• **WHAT THE TASK REQUIRES**
Look through the entries. Copy each line that has the word "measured".

• **PROVIDED RECORDS**
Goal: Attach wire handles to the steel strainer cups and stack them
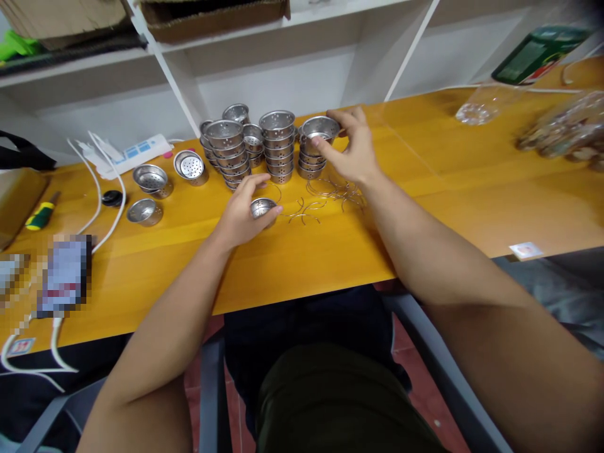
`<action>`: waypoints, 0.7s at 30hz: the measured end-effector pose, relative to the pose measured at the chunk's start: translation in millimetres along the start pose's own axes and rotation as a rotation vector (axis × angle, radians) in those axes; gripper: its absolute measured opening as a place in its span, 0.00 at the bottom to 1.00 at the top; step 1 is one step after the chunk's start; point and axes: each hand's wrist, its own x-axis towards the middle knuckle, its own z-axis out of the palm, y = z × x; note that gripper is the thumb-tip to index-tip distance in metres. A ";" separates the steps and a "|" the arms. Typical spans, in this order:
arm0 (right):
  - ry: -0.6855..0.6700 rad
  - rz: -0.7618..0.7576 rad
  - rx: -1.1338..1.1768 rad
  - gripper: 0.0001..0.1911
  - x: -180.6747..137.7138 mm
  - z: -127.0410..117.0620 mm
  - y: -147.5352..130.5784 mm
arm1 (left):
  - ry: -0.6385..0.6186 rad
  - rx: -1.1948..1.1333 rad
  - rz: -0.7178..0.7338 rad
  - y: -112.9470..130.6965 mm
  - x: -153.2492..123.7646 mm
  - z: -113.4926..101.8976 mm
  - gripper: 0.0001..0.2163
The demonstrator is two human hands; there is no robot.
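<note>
My right hand (352,141) grips the rim of a perforated metal cup (321,128) at the top of a short stack, thumb in front and fingers behind. Lower and to the left, my left hand (248,214) curls round another small metal cup (263,207) on the table, its thumb along the near side. Thin bent wire pieces (304,211) lie between the hands, and a tangled heap of wires (337,192) sits below the right one. Taller stacks of the same cups (278,148) stand behind, beside the left stack (226,151).
Loose metal cups (145,212) lie on the left of the yellow table (302,264), near a power strip (136,154), white cables and a screwdriver (41,215). A plastic bottle (514,75) lies at the back right, beside a clear bag (566,129). White shelving (274,75) borders the back.
</note>
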 end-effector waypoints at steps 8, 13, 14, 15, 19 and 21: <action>-0.013 0.071 -0.050 0.58 2.6 7.4 7.4 | -0.152 -0.005 -0.206 -5.6 -4.1 -6.0 0.59; -0.049 0.091 -0.014 0.56 4.8 7.8 15.1 | -0.193 0.006 -0.283 1.9 -2.4 -6.7 0.56; -0.053 0.097 0.001 0.55 5.0 8.5 16.6 | -0.198 0.012 -0.300 3.5 -2.0 -7.1 0.57; -0.055 0.103 0.016 0.56 5.1 9.5 17.9 | -0.207 0.019 -0.319 4.9 -1.7 -7.8 0.57; -0.047 0.098 0.063 0.59 2.8 14.7 16.4 | -0.264 0.066 -0.363 8.9 -1.1 -12.7 0.62; -0.046 0.078 0.075 0.60 1.0 16.7 11.7 | -0.286 0.110 -0.366 10.6 -0.9 -15.5 0.60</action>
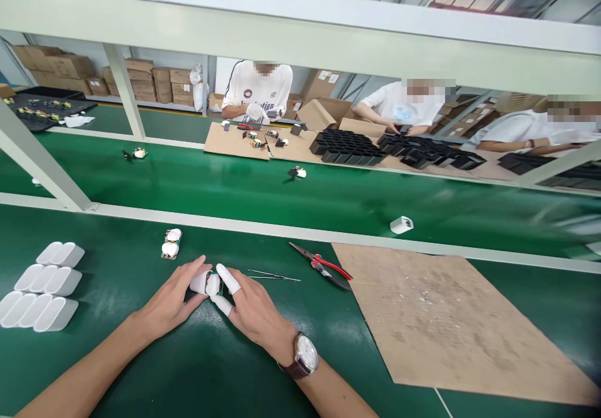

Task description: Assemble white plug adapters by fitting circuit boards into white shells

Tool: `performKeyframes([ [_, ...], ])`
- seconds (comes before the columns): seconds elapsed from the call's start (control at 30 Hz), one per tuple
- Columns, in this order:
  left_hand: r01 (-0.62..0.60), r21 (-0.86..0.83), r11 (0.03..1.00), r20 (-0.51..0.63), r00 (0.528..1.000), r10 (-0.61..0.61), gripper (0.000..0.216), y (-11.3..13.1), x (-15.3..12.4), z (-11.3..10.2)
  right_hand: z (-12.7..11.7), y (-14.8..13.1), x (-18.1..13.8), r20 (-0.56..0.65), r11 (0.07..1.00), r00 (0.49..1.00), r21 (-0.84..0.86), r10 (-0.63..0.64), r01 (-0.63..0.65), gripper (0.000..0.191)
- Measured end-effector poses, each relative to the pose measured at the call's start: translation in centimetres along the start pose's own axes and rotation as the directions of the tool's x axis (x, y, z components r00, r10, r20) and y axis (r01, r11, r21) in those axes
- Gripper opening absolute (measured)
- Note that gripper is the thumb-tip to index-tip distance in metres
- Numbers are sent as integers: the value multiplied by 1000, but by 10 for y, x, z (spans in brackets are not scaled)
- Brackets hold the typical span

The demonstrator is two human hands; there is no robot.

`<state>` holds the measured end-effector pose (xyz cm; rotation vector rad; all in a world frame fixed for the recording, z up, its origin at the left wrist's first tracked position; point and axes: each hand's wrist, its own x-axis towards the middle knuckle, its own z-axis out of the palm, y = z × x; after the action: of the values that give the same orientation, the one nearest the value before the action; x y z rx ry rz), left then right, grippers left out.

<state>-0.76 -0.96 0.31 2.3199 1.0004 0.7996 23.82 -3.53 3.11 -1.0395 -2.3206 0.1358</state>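
Observation:
My left hand (171, 290) is closed round a small white plastic housing (199, 282). A circuit board (214, 285) topped with white compound sits at the mouth of that housing; how far it goes inside is hidden. White finger cots cover the thumb and index finger of my right hand (248, 302), which pinches the board from the right. Another circuit board (171, 244) with two white blobs lies just beyond my left hand. To the right of my hands are tweezers (275, 275) and red-and-black long-nose pliers (320, 265).
Several white housings (56, 305) stand in rows at the left. A worn cardboard sheet (436, 318) covers the right side. Past a metal rail (244, 233), a green belt carries a white housing (401, 224) and small boards (298, 173). Co-workers sit opposite behind black trays (347, 147).

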Motion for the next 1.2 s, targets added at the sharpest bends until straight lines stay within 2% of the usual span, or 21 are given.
performKeyframes([
  [0.13,2,-15,1000,-7,1000,-2,78,0,1,1,2,2,-2,-32,999,999,52,10,-8,66],
  [0.37,-17,-22,1000,-17,1000,17,79,2,1,-1,-1,-1,1,9,997,999,-61,-40,41,58],
  [0.67,-13,-44,999,-7,1000,12,77,3,1,4,6,0,-2,20,998,999,-50,-25,26,59],
  [0.8,80,-95,992,12,997,-80,75,6,1,1,9,6,-6,-12,994,1000,107,24,-23,61],
  [0.9,182,-147,972,48,983,-176,76,8,1,-1,9,10,-7,-87,981,996,196,15,2,47],
  [1.0,254,-217,943,128,965,-230,74,7,0,-2,8,9,-4,-144,982,989,174,-43,69,29],
  [1.07,276,-246,929,160,957,-242,72,5,0,-3,9,7,-2,-132,983,989,158,-68,89,21],
  [1.2,300,-286,910,178,950,-257,68,3,1,-5,12,5,3,-81,982,993,164,-84,97,18],
])
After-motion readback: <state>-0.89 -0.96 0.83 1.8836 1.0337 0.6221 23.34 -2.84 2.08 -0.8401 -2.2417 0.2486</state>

• **ANSWER**
`<action>`: waypoints, 0.7s at 30hz: the measured end-effector pose, relative to the pose measured at the chunk's start: translation in millimetres along the start pose's own axes and rotation as a rotation vector (axis × angle, radians) in those axes; gripper: its absolute measured opening as a place in its span, 0.00 at the bottom to 1.00 at the top; step 1 is one step after the chunk's start; point and axes: each hand's wrist, its own x-axis towards the middle knuckle, its own z-axis out of the palm, y = z × x; note that gripper is the thumb-tip to index-tip distance in metres. A ";" separates the steps and a "|" the arms. Typical spans, in this order:
- Measured end-effector poses, each relative to the pose measured at the call's start: translation in centimetres along the start pose's own axes and rotation as the directions of the tool's x axis (x, y, z components r00, r10, r20) and y axis (r01, r11, r21) in those axes
- Gripper opening absolute (measured)
`<state>` holds the measured end-effector pose (xyz cm; rotation vector rad; all in a world frame fixed for the recording, z up, its origin at the left wrist's first tracked position; point and axes: each hand's wrist, its own x-axis towards the middle knuckle, its own z-axis out of the palm, y = z × x; after the action: of the values that give the same orientation, the one nearest the value before the action; x y z rx ry rz), left then right, grippers left out.

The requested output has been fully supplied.